Zhang Qingrui mengerutkan kening. Ia teringat kejadian di pemakaman bawah tanah Ulan Bator, tapi sekarang… bagaimana keluarganya bisa mendapatkan laporan kematian ini?

Profesor itu tampaknya hanya memiliki satu anggota keluarga, Qin Chuyu, Nona Qin?

“Kami turut berduka cita atas musibah yang menimpa Profesor Qin Fang. Lagipula, orang mati tidak bisa dihidupkan kembali. Kalian berdua, harap tenang saja.” Guru Wang berbicara perlahan, “Alasan kami memanggil kalian berdua hari ini adalah untuk meminta pendapat kalian mengenai pelajaran selanjutnya.”

Guru Wang berkata, “Jurusan kalian berdua… kalian seharusnya bisa memahami ini sendiri. Pihak universitas telah menyiapkan rencana untuk kalian agar kami dapat membantu kalian mengubah jurusan. Jika ya, kami akan menambahkan mata kuliah tambahan selama liburan musim panas untuk membantu kalian mengejar ketertinggalan sebelum semester berikutnya…”

Sementara Luo Qiu bertanya, “Apakah ada pengaturan lain?”

Guru Wang mengangguk, “Selain itu, kita bisa mencoba mencarikan guru baru untuk kalian. Meskipun kalian berdua mahasiswa tahun kedua, karena keunikan jurusan kalian, pada dasarnya seorang profesor akan bertanggung jawab atas mahasiswa tahun kedua.
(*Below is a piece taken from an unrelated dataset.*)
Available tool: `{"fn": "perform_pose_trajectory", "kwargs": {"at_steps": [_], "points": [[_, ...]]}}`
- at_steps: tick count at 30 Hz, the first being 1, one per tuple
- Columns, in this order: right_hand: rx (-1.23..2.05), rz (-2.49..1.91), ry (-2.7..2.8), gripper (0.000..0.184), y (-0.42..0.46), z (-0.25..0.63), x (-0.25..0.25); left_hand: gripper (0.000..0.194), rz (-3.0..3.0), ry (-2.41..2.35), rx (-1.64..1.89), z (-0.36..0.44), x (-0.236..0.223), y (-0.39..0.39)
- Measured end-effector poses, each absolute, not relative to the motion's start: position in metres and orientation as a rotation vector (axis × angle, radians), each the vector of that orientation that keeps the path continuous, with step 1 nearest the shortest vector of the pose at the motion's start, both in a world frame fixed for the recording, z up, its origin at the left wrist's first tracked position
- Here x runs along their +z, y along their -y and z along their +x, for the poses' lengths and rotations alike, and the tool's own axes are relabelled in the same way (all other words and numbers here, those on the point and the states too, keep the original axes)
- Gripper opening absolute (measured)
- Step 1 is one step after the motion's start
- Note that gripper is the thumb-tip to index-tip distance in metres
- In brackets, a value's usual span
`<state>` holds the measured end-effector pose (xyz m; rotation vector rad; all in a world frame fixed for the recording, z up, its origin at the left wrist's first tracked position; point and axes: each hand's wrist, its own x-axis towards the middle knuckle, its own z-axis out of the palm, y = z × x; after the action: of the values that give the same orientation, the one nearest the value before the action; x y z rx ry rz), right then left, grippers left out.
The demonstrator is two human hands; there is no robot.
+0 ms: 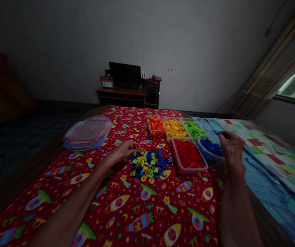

Mahasiswa tahun ketiga dan keempat akan melakukan penelitian di tempat lain yang dipimpin oleh profesor lain… Atau kita bisa meminta profesor yang mengajar mahasiswa baru untuk datang mengajar kalian berdua. Kita bisa berkomunikasi dengan mereka. Kalau tidak, aku khawatir kita harus menunggu guru baru datang. Tapi itu akan memakan waktu lebih lama.”

Guru Wang tersenyum, “Tentu saja, universitas akan memberi kalian berdua waktu untuk mempertimbangkannya.”

Luo Qiu mengangguk.

Namun Zhang Qingrui tiba-tiba terkejut, “Guru… barang itu…”

Dia menunjuk ke sebuah lemari di ruangan kecil itu. Ada sebuah bola kecil berwarna merah tua… di dalamnya!